> Work task
The entries below contain a line with "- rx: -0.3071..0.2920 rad" and a line with "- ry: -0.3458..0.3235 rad". Quote exactly those two lines and all lines between them.

> Task data
● ● ●

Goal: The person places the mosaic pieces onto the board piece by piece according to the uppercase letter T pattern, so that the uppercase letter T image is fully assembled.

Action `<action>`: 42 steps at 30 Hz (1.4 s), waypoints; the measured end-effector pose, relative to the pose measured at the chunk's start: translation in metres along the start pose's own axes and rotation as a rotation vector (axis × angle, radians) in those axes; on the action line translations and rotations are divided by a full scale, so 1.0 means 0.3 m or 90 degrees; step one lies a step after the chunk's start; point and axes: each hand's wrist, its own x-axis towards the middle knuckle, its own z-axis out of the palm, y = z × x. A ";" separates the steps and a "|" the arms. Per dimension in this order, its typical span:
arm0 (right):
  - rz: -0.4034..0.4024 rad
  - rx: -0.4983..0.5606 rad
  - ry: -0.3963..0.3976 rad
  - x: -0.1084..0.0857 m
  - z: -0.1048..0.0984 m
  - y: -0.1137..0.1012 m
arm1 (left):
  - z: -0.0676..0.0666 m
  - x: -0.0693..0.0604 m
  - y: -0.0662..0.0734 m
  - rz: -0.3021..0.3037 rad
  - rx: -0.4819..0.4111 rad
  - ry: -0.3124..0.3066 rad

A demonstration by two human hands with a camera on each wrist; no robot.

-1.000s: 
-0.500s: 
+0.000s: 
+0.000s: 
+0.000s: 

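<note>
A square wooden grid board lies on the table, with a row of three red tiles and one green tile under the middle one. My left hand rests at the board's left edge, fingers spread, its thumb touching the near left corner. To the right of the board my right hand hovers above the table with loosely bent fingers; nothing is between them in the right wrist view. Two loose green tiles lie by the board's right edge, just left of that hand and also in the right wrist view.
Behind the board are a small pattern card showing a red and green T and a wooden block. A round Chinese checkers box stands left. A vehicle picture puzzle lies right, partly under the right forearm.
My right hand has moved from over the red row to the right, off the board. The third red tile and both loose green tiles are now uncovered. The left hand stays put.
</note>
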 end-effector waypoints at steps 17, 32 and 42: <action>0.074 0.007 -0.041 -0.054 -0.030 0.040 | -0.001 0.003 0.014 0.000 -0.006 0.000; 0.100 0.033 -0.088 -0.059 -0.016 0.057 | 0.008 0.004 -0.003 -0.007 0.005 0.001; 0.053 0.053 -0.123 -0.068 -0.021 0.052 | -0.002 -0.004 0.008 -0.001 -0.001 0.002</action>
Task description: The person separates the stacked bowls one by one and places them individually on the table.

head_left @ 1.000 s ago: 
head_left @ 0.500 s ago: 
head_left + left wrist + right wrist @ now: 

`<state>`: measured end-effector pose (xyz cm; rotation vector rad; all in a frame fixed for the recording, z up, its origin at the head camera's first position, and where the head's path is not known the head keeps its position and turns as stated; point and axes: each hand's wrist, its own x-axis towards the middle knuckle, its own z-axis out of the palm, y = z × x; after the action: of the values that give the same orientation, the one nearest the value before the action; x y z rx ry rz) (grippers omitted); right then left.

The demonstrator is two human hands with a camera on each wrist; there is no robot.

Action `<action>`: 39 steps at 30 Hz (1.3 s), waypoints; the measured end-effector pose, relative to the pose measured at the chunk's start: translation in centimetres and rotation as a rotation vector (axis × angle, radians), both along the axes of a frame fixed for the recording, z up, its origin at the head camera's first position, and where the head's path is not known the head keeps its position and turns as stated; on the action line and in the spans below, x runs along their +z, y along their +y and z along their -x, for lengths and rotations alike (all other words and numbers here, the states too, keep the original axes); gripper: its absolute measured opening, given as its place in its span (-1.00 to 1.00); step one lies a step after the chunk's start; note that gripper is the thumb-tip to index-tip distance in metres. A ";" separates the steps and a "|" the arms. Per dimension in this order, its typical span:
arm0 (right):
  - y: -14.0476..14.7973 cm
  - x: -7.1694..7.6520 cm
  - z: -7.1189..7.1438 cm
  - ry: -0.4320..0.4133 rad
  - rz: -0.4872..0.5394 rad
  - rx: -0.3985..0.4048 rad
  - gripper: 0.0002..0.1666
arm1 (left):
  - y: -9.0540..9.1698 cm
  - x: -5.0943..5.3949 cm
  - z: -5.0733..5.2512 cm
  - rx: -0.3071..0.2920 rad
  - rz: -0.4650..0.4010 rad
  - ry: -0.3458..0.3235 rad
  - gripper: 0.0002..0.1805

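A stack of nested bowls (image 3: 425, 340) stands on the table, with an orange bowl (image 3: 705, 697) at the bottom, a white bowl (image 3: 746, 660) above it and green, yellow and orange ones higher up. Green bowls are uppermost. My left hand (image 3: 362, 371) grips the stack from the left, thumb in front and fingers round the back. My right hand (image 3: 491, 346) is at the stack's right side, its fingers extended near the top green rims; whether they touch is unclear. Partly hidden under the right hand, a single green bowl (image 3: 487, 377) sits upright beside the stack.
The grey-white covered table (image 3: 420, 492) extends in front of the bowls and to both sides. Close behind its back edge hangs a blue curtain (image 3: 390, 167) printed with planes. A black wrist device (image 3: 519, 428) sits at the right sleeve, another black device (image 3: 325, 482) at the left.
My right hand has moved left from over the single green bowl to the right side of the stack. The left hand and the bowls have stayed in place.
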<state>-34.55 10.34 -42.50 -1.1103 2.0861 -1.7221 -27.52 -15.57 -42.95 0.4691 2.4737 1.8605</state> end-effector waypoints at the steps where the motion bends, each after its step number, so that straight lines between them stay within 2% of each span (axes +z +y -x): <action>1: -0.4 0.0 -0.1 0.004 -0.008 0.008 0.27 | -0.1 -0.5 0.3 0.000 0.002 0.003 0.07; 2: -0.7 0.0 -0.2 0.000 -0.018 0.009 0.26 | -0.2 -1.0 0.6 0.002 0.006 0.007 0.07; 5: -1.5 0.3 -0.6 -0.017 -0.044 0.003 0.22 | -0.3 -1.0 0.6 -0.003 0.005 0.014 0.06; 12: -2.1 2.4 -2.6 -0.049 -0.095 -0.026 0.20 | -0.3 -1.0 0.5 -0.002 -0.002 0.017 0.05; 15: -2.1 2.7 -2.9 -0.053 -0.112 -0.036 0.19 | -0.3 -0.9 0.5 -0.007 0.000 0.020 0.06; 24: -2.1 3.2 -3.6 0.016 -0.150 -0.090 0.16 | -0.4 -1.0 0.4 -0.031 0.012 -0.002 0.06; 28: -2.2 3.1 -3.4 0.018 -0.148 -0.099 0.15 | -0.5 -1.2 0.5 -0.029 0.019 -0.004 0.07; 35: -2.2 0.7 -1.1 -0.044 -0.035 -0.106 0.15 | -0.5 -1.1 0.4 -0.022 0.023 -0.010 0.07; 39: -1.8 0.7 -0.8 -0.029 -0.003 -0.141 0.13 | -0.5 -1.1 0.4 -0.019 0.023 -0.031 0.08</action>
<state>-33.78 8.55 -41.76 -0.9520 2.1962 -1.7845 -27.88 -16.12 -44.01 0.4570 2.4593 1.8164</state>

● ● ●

> Exercise answer
  - rx: -0.3071..0.2920 rad
  - rz: -0.4650..0.4010 rad
  - ry: -0.3458..0.3235 rad

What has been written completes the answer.